Sony Xperia X review: Performance and battery life
However, the Snapdragon 650 is a bit of a dark horse. It’s a hexa-core unit, with a 1.8GHz dual-core CPU carrying out demanding tasks and a more power-efficient 1.4GHz part taking over when the phone isn’t doing much. And with Android 6.0 Marshmallow at the helm, it feels more spritely than you might expect it to, with nippy transitions, menu animations and web page zooming and panning.
Moreover, when you look at the benchmark results, the Xperia performs at a similar level to the Nexus 5X, both in the CPU and the gaming-centric GFXBench tests. It’s a touch behind the Xperia Z5, though, and the LG G5, which comes in at a similar price to the Xperia X.

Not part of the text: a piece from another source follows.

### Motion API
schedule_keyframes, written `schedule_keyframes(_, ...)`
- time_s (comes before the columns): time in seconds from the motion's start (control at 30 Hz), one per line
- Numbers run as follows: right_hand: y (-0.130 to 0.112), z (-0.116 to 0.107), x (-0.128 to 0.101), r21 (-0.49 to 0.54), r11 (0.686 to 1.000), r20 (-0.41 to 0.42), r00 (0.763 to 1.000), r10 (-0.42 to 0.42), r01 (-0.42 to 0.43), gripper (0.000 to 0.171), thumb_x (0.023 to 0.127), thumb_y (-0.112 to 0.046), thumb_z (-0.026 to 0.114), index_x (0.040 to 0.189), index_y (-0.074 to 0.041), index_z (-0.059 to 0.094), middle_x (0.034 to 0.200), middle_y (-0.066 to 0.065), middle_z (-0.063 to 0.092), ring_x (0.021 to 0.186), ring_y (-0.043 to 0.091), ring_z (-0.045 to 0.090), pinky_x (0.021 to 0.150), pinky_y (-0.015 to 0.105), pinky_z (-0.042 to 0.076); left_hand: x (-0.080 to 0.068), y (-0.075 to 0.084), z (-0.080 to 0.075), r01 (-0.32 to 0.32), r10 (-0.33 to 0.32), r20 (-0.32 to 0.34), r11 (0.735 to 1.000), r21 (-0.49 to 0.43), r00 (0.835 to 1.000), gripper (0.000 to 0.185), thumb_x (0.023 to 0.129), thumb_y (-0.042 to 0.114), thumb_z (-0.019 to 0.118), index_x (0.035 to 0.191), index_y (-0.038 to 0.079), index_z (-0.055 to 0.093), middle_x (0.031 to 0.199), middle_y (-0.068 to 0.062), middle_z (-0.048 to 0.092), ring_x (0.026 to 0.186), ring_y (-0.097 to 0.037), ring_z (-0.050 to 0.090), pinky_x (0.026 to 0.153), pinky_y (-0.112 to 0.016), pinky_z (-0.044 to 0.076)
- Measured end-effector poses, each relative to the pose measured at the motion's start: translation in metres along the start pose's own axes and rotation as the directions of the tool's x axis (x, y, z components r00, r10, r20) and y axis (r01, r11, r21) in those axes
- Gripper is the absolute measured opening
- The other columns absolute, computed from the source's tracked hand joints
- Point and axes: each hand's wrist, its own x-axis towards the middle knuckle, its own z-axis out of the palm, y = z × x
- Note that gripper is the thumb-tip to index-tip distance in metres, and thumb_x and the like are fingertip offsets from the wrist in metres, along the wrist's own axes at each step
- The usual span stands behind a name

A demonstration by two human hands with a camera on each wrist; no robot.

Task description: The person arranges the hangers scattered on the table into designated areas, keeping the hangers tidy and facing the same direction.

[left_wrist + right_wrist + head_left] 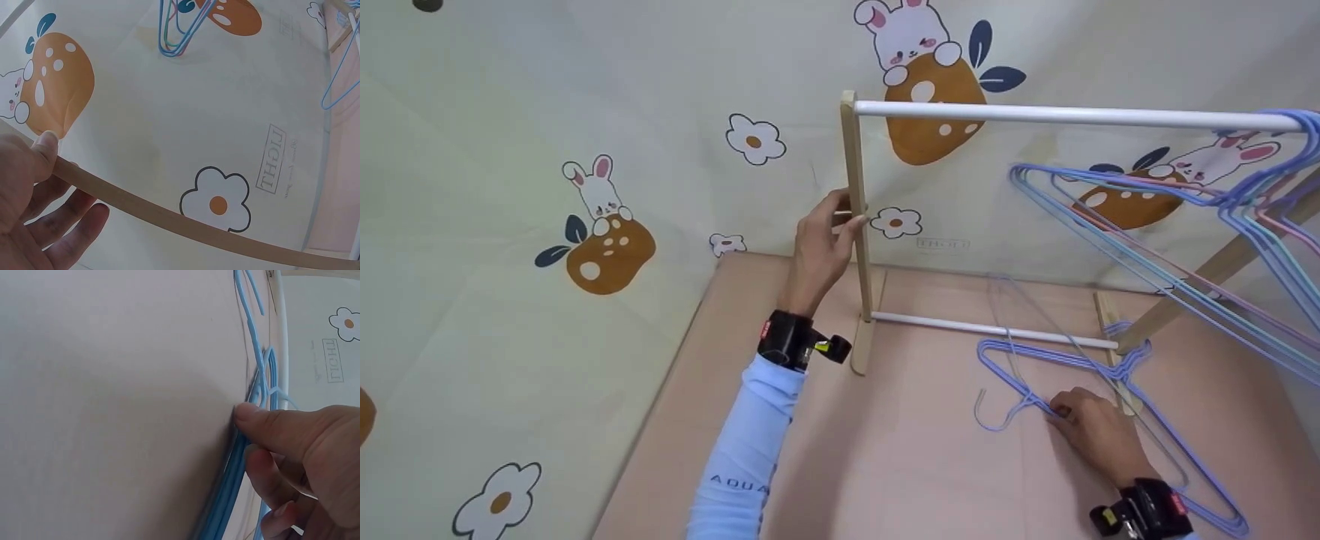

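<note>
Rack: small garment frame of pale, smooth wooden uprights joined by round white rods. Left upright point(856, 217) a flat slat, standing on a short wooden foot; top rod point(1065, 115) and low rod point(997, 330) both straight and glossy. Right upright point(1222, 262) leans at a slant.

Loose hangers point(1110, 375): a flat stack of thin wire hangers, light blue with a coated, smooth finish, triangular with curled hooks, lying on the tabletop point(900, 450) just in front of the low rod and partly over the rack's right foot. One hook point(994, 412) points toward the left.

Hung hangers point(1222, 247): a bunch of the same wire kind in blue, pink and pale green, hooked over the right end of the top rod, bodies slanting down.

Tabletop: matt, pinkish-beige sheet, faint creases.

Backdrop point(585, 225): cream cloth printed with rabbits, orange strawberries and white flowers; soft folds.

Left hand point(817, 251): raised, thumb and fingers curled round the left upright at mid height; the left wrist view shows the thumb point(45, 146) pressed on the slat's edge and the other fingers behind it. Well apart from the loose hangers.

Right hand point(1099, 431): low on the tabletop, resting on the loose hangers near their necks; the right wrist view shows the thumb point(270, 422) pressed against the blue wires point(236, 489) with the fingers curled under them, pinching the stack.

Both wrists carry a black strap-on camera; left arm in a light blue sleeve point(742, 450).
</note>
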Motion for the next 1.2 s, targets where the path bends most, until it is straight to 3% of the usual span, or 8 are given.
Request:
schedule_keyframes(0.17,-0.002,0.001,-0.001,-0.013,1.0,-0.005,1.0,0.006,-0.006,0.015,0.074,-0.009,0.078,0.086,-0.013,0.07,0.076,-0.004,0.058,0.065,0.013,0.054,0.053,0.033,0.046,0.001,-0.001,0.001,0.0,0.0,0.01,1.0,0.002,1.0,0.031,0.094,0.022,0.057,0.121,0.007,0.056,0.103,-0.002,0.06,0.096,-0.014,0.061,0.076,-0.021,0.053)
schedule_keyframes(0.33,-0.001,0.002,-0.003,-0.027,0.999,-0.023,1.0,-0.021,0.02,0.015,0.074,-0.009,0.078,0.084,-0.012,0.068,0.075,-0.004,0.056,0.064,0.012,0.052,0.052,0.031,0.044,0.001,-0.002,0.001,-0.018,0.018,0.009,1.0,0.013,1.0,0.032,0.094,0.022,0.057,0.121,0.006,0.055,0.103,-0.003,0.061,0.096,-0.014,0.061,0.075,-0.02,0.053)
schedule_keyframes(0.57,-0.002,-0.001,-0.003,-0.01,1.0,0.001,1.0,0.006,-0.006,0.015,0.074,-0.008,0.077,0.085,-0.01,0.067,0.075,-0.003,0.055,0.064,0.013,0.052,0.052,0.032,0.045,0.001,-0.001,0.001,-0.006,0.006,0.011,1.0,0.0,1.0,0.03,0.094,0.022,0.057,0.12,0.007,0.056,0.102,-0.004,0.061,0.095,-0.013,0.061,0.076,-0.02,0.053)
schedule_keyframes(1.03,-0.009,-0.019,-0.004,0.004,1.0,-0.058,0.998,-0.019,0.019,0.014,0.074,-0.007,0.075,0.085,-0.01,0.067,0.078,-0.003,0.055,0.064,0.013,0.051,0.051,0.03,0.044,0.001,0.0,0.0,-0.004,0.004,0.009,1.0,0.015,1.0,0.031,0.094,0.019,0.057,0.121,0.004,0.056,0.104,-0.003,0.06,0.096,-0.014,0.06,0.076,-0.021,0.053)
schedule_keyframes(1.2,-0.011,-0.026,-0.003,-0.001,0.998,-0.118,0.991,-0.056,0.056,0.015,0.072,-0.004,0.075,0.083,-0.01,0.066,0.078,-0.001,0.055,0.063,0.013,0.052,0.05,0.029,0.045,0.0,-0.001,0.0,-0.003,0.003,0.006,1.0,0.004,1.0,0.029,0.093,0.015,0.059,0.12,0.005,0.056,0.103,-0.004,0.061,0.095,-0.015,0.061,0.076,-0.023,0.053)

As you can see, the Xperia X is ahead or level in all the tests, which is quite something from a chipset that is nominally a rung down the ladder.
The Xperia X also has very decent battery life. Not only did it acquit itself well in our video rundown test, lasting 12hrs 4mins, but its array of power-efficiency tweaks – par for the course with a Sony handset – help it last an age in day-to-day use.
As with any modern smartphone, if you use it constantly, you won’t get much more than a day out of it. However, as I write this, the battery gauge is sitting on 19% after a day and a half of use. That’s excellent performance, and with Sony’s usual battery-saving wizardry in charge, I fully expect it to last until teatime on day two at least.